UNITED STATES
SECURITIES AND EXCHANGE COMMISSION
Washington, D.C. 20549
FORM 8-K
CURRENT REPORT
PURSUANT TO SECTION 13 OR 15 (D) OF THE SECURITIES EXCHANGE ACT OF 1934
Date of Report (Date of Earliest Event Reported): October 5, 2007
GULF WESTERN PETROLEUM CORPORATION
(Exact name of registrant as specified in its charter)
Nevada | 000-52309 | 98-0489324 |
(State or other jurisdiction of incorporation) | (Commission File Number) | (IRS Employer Identification No.) |
4801 Woodway Drive, Suite 306W, Houston, TX 77056
(Address of principal executive offices) (Zip code)
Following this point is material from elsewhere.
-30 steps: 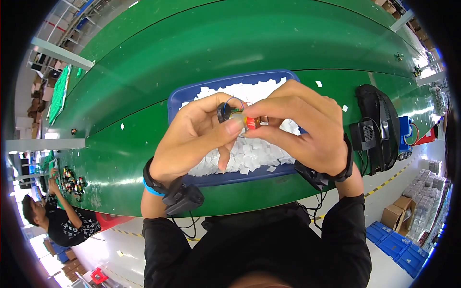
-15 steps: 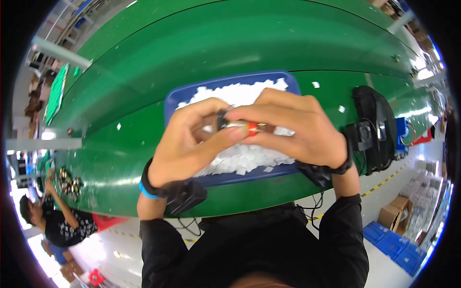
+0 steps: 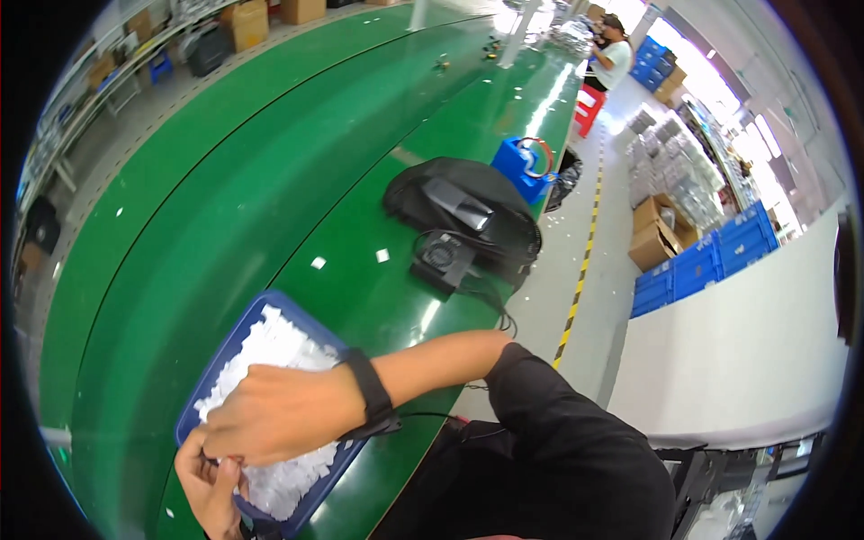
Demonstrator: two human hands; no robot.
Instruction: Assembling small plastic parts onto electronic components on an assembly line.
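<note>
A blue plastic tray (image 3: 236, 335) full of small white pieces (image 3: 281, 344) lies beneath my hands at the lower left. My right hand (image 3: 292, 409) is over it, back upward, with bent fingers meeting those of my left hand (image 3: 209, 481). Both hands are closed together at the tray's left side, thumb and fingertips pinched. Whatever lies between them is covered by the fingers. A black strap (image 3: 367, 389) circles my right wrist. Most of my left forearm is out of view.
Right of the tray on the green table (image 3: 360, 301) lie a black bag (image 3: 423, 184), a black fan-like device (image 3: 441, 256) with cables and a blue holder (image 3: 522, 171). Two white scraps (image 3: 319, 263) lie nearby. Blue crates (image 3: 702, 265) and a far-off person (image 3: 616, 58) are at the right.
The view has swung to the right, so the tray and hands now sit lower left. The small silver-and-red part seen between my fingers earlier is now hidden. My hands remain together.
</note>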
Registrant’s telephone number, including area code: 713-355-7001
Check the appropriate box below if the Form 8-K filing is intended to simultaneously satisfy the filing obligation of the registrant under any of the following provisions:
¨ | Written communications pursuant to Rule 425 under the Securities Act (17 CFR 230.425) |
¨ | Soliciting material pursuant to Rule 14a-12 under the Exchange Act (17 CFR 240.14a-12) |
¨ | Pre-commencement communications pursuant to Rule 14d-2(b) under the Exchange Act (17 CFR 240.14d-2(b)) |
¨ | Pre-commencement communications pursuant to Rule 13e-4(c) under the Exchange Act (17 CFR 240.13e-4(c)) |
Item 4.01. Changes in Registrant’s Certifying Accountant.
On October 5, 2007 our Board of Directors dismissed Malone & Bailey, PC (“Malone”) as its independent registered public accounting firm.
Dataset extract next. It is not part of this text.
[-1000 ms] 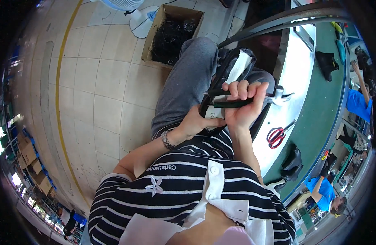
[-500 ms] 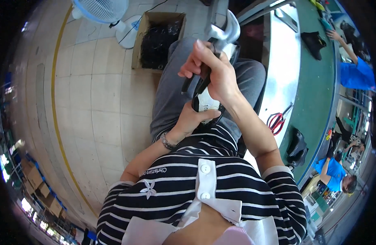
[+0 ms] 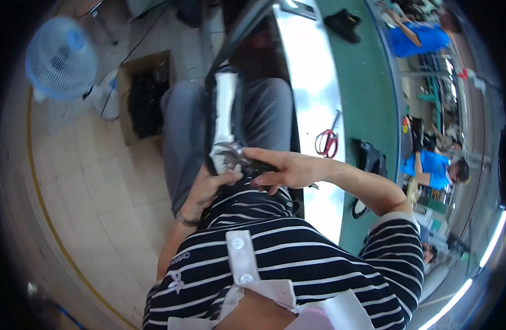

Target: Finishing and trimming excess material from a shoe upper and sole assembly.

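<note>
A long shoe piece [image 3: 225, 110] lies along my lap, its white underside up and dark edging round it. My left hand [image 3: 205, 190] is closed round its near end, the thumb on the white surface. My right hand [image 3: 288, 168] is wrapped round the dark handles of metal pincers [image 3: 229, 149]. The head of the pincers is at the near part of the shoe piece, close to my left thumb. Motion blur and the fingers hide whether the jaws grip the edge.
On my right runs a metal ledge [image 3: 313, 77] with red-handled scissors [image 3: 327, 140], beside a green belt [image 3: 368, 82] carrying dark shoes [image 3: 368, 157]. To the left are a cardboard box [image 3: 123, 110] of black material and a fan [image 3: 60, 58]. Co-workers in blue sit across the belt.
My right hand has brought the pincers down from above the far end of the shoe piece to its near end. The whole view has shifted, with the surroundings moving left.
</note>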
Malone’s reports on our financial statements for the two fiscal years ended August 31, 2006 and 2005, did not contain an adverse opinion or disclaimer of opinion and were not qualified or modified as to uncertainty, audit scope or accounting principles, except for concerns about our ability to continue as a going concern.
During our two most recent fiscal years ended August 31, 2006 and 2005, and through October 5, 2007, there were no disagreements between Gulf Western Petroleum Corporation (the “Company”) and Malone on any manner of accounting principles or practices, financial statement disclosure, or auditing scope or procedure, which disagreements, if not resolved to the satisfaction of Malone, would have caused it to make reference to the subject matter of the disagreements in connection with its report on our financial statements for such years.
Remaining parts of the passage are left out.